Claro que quizás la Semana Santa que vivimos
no es en realidad tan santa y tiene más de profana en cuanto a los actos
exteriores que, dicho sea de paso, es a lo que nos referimos siempre que
hablamos de la Semana Santa. Es decir, lo que inicialmente fue una experiencia
de fe dotada de una de importante profundidad por parte de quienes la vivieron,
ha pasado a ser con el correr de los siglos, un mero ritual de carácter más
social que personal y regido por toda una serie de aspectos en los que la
vivencia espiritual tiene poco que decir.
Esta deriva que podríamos denominar de
carácter sociohistórico, por ejemplo, no sería tan peligrosa como la señalada
antes.
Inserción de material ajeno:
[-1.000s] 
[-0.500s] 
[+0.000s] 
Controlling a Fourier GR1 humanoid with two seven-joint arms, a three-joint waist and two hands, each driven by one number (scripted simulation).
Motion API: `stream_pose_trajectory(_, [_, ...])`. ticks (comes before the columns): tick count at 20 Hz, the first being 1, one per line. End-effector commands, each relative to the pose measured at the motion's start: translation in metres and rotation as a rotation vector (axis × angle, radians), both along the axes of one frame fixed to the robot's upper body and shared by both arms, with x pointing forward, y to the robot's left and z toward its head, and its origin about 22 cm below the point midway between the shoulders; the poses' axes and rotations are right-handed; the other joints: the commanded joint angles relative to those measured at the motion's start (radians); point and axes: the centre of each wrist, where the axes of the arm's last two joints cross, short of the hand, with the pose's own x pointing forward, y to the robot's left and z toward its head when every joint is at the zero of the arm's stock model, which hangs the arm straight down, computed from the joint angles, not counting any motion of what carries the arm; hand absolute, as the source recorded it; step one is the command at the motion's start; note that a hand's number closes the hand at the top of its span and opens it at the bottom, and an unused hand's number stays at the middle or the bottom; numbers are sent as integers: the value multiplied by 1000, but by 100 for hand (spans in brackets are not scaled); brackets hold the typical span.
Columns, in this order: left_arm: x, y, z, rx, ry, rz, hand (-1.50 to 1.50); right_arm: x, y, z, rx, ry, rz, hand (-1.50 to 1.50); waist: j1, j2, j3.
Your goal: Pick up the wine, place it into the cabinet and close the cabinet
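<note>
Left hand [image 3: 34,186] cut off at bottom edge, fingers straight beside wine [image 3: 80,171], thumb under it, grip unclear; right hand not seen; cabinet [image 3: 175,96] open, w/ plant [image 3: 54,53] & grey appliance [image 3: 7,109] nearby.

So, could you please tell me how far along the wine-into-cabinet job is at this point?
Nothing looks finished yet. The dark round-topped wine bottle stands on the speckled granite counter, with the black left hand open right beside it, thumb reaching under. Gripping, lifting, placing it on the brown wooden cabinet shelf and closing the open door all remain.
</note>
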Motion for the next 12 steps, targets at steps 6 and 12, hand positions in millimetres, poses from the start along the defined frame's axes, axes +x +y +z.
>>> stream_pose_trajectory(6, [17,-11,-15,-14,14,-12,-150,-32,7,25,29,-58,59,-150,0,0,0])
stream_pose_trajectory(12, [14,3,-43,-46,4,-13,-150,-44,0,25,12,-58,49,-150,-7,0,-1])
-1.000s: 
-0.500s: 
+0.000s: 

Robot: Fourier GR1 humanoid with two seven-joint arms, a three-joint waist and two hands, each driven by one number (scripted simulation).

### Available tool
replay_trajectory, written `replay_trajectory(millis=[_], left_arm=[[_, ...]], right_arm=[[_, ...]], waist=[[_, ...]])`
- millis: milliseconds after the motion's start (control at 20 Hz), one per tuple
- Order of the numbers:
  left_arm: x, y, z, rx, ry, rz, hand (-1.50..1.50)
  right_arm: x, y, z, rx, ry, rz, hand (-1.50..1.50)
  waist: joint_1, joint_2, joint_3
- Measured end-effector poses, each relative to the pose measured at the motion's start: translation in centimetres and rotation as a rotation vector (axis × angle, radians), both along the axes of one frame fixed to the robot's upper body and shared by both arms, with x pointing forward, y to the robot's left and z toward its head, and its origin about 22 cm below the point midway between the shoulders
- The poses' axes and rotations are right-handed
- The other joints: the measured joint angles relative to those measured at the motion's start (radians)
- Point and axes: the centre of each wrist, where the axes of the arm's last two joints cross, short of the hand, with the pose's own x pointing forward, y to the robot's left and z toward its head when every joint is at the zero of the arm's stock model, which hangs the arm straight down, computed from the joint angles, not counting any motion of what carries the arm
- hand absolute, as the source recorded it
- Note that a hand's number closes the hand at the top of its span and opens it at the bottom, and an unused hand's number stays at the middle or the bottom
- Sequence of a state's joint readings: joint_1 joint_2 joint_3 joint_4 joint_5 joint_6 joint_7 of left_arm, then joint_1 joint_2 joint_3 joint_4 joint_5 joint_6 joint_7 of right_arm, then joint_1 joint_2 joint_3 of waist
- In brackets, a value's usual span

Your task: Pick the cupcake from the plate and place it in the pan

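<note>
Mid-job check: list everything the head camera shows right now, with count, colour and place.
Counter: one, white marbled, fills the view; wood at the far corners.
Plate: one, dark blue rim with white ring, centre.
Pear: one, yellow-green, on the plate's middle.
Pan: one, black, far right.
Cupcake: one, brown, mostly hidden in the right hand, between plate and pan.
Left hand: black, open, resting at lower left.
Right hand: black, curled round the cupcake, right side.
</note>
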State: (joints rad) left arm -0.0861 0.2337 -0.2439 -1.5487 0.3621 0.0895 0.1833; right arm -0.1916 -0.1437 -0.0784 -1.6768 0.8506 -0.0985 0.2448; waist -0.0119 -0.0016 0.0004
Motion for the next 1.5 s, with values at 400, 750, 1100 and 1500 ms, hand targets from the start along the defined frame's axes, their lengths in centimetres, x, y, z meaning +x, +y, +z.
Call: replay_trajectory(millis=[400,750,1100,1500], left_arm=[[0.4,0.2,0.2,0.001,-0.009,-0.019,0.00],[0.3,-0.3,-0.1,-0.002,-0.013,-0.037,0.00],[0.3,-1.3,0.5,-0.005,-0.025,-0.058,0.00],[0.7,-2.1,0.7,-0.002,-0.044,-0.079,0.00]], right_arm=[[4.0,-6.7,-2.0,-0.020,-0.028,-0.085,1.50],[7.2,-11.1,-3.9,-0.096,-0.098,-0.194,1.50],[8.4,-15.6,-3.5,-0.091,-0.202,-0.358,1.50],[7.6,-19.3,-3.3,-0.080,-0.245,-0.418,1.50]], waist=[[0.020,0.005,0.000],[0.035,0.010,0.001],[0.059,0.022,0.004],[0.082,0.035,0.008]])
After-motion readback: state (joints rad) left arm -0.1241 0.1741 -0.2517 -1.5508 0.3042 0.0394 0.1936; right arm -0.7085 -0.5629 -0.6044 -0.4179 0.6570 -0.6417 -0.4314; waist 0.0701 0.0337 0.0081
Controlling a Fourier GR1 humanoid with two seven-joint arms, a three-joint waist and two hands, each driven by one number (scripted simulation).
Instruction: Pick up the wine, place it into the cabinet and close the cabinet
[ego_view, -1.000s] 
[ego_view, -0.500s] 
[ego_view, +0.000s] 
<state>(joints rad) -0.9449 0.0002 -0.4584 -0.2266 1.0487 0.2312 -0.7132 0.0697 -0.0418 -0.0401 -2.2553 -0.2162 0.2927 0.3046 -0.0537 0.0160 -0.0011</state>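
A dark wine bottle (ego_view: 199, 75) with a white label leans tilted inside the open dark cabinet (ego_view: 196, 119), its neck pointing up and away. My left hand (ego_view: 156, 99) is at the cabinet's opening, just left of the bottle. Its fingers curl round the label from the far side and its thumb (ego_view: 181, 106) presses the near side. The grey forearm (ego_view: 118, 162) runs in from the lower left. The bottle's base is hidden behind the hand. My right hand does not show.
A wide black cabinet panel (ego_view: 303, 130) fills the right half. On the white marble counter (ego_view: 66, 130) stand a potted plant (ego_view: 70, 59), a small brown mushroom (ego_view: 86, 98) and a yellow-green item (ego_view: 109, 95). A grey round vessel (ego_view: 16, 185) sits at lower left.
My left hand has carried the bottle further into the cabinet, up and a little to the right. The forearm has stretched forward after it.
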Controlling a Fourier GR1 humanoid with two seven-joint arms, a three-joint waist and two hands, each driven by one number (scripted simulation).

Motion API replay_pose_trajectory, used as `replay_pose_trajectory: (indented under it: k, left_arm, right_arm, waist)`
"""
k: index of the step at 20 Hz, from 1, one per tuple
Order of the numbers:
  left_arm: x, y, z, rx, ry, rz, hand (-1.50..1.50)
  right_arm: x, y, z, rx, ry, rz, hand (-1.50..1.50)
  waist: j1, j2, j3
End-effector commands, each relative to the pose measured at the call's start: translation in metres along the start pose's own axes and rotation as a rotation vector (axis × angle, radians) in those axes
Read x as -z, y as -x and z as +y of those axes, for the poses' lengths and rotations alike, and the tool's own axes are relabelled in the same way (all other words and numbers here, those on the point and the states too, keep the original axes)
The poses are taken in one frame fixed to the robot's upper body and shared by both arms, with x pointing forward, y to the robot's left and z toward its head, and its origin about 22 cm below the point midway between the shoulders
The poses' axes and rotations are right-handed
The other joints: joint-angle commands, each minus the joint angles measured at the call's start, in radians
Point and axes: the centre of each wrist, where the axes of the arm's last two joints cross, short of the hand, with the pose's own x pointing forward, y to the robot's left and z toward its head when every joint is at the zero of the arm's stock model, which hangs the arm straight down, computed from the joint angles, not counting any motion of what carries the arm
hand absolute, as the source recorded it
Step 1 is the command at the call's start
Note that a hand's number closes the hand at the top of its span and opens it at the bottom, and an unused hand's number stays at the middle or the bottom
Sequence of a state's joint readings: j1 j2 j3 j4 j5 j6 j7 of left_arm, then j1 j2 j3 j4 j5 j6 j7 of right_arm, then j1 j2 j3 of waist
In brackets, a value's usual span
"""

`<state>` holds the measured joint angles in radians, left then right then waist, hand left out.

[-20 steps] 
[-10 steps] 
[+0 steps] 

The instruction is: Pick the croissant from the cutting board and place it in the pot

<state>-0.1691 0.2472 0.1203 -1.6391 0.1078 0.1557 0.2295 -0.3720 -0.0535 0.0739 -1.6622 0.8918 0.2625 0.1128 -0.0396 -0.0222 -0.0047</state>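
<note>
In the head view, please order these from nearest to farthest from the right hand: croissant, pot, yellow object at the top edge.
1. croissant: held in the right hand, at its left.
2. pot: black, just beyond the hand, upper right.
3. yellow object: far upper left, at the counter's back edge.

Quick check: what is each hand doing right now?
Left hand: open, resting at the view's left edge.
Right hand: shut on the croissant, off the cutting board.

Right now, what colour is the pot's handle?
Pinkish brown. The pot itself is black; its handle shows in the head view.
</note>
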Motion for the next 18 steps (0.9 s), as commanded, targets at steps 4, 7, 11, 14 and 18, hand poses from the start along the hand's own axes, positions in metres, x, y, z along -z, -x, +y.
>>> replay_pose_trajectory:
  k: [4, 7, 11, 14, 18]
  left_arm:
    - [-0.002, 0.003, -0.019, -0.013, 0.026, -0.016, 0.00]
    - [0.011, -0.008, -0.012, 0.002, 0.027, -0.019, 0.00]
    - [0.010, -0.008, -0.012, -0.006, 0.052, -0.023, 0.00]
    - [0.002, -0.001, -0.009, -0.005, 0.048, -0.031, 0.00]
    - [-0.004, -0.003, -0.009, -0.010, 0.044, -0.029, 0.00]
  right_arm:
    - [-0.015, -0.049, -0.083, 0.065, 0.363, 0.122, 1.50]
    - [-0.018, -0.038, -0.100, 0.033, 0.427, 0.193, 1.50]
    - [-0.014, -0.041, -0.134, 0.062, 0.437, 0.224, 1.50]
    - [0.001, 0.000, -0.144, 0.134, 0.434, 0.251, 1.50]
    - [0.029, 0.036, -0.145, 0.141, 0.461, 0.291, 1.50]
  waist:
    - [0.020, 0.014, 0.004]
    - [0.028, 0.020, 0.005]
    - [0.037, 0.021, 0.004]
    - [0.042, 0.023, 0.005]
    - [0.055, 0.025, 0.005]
Una cosa es que las sociedades pierdan su esencia con el tiempo, lo cual
es importante, en cualquier caso, pero otra más grave (a mi entender) es que
sean los propios individuos, las personas individuales que forman una
comunidad, las que pierdan su esencia. Poco es lo que el individuo puede hacer
a título individual frente a lo primero, pero en el segundo caso, cada uno
somos dueños de nuestras decisiones y del empeño que ponemos en conservar,
cuidar y proteger aquello que queremos y consideramos importante. De nuestros
errores no podemos pedir cuentas a nadie más que a nosotros mismos.
Pensándolo bien, si viviéramos la Semana
Santa, sus principales días al menos, como debieron de hacerlo los discípulos,
siempre según los Evangelios, sin embargo, la Semana Santa Covid no
estaría tan alejada de aquella primera de la era cristiana en la que murió
Jesús. De hecho –y repito, siempre según lo escrito por los evangelistas– parece
probable que los discípulos no acompañaran a Jesús tras la noche de la última
cena, sino que debieron de pasar los días siguientes en sus casas, más o menos
ocultos, y reflexionando sobre lo que estaba ocurriendo.
Desde
esta perspectiva, ¿no es cierto –acaso– que la primera semana santa fructificó
en una cuarentena? ¿Acaso no estuvieron escondidos y encerrados tras la muerte
de Jesús quienes habían tenido contacto con Él? ¿Acumularon productos de
alimentación porque ya no estaba Jesús para multiplicarles los panes y peces y
darle de comer? ¿Mantuvieron la distancia social con leprosos y samaritanos
para evitar los contagios olvidando las palabras de Jesús?
Son
muchas las preguntas que podríamos hacernos en este sentido pero lo único
importante es lo que ocurrió entonces en Jerusalén. Repetirlo cada año como
memoria está bien, pero no basta. De hecho, algún error hay en dicha repetición
si el no poderla celebrar al modo tradicional da al traste con la memoria del
acontecimiento. La Semana Santa fue para que los cristianos tuviéramos
consciencia de nuestra esencia y razón de ser. Reiterarla como forma de
mantenerla presente en nuestros corazones, como hacemos con la eucaristía cada
domingo, es importante, pero, por si no pudiera realizarse como acto público (y
el mundo puede que no vuelva a ser como lo conocemos), es más importante aún
tenerla interiorizada como uno más de nuestros órganos vitales.
Si
la presencia física de Jesús hubiera sido necesaria para la fe el cristianismo
no existiría. A ver si vamos ahora a llegar a la conclusión de que la Semana
Santa se limita a unas procesiones por las calles.